• PROBLEM DETAILS: Take the data below and filter it for lines containing the word "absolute"; show each line found.

(Beginning of SOURCE RECORDS)

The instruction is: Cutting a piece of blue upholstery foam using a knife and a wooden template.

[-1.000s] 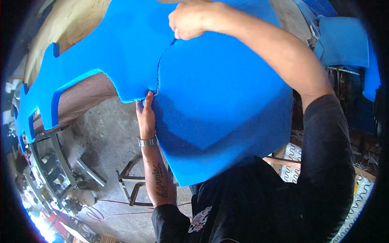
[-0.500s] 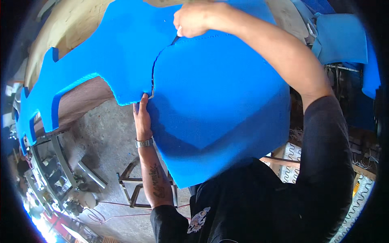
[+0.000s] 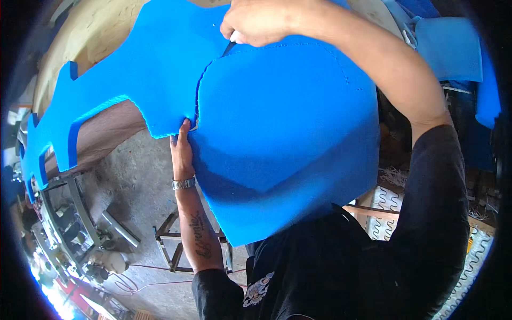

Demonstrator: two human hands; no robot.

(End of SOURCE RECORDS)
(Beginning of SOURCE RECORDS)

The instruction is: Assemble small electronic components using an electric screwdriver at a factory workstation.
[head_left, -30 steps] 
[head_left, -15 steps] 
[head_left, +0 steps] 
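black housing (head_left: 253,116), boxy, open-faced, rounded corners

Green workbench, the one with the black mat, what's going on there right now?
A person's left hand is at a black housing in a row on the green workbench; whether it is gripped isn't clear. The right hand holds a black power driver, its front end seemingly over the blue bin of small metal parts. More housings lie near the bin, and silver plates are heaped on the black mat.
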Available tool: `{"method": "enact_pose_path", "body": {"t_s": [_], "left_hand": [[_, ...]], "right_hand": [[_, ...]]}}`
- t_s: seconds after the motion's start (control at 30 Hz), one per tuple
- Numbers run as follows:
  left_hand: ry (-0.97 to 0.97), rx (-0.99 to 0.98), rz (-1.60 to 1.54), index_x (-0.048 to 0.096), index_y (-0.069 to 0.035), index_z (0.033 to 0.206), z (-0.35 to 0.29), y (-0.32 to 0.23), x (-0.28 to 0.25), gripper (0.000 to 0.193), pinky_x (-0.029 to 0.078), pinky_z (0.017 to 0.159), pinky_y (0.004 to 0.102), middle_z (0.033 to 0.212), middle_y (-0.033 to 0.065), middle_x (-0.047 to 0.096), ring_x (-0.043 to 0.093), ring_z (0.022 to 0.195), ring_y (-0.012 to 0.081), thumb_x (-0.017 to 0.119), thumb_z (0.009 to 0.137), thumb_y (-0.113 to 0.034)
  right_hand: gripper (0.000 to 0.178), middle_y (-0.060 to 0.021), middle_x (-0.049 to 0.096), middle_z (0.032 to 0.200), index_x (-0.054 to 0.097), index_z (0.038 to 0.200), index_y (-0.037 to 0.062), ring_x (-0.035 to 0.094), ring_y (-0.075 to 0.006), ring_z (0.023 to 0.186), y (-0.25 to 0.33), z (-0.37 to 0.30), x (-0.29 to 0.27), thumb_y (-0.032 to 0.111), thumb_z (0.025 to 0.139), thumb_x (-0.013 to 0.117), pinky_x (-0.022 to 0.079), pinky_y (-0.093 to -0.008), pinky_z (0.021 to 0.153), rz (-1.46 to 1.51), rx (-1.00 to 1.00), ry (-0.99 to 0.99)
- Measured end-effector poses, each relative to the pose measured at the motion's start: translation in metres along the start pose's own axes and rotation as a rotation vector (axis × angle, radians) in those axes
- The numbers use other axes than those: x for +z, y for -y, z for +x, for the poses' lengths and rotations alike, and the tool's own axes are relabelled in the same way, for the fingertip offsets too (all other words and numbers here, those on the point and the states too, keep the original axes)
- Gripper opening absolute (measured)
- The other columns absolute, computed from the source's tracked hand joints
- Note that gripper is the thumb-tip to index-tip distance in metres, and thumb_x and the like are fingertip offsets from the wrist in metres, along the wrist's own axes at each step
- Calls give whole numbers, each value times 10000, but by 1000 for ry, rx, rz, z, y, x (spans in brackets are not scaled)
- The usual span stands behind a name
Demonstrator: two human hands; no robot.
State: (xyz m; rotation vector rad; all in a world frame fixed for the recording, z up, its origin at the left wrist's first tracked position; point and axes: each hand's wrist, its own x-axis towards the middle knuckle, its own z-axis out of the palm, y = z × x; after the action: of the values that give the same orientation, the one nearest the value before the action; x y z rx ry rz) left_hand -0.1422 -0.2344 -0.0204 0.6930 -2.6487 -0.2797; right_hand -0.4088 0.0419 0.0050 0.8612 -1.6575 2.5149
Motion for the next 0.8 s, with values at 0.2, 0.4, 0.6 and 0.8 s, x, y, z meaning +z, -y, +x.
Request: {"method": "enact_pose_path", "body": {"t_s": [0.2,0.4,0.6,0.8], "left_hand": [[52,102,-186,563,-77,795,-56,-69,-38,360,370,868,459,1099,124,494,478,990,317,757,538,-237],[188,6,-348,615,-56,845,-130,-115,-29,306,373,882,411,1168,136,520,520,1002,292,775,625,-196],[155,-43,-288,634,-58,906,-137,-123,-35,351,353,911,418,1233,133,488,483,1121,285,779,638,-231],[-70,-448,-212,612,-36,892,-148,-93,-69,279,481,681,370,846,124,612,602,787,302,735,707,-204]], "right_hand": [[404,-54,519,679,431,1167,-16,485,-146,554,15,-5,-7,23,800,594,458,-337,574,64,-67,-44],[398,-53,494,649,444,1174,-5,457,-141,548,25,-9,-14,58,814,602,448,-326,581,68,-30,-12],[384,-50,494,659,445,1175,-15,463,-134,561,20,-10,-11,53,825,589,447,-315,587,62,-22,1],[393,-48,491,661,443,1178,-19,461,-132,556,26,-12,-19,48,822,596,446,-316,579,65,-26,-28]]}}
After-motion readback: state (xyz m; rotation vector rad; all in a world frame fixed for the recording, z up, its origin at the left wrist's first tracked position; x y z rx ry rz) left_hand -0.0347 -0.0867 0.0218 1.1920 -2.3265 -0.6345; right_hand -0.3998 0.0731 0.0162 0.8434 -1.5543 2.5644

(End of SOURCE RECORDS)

• RESULT BELOW:
- Gripper opening absolute (measured)
- The other columns absolute, computed from the source's tracked hand joints

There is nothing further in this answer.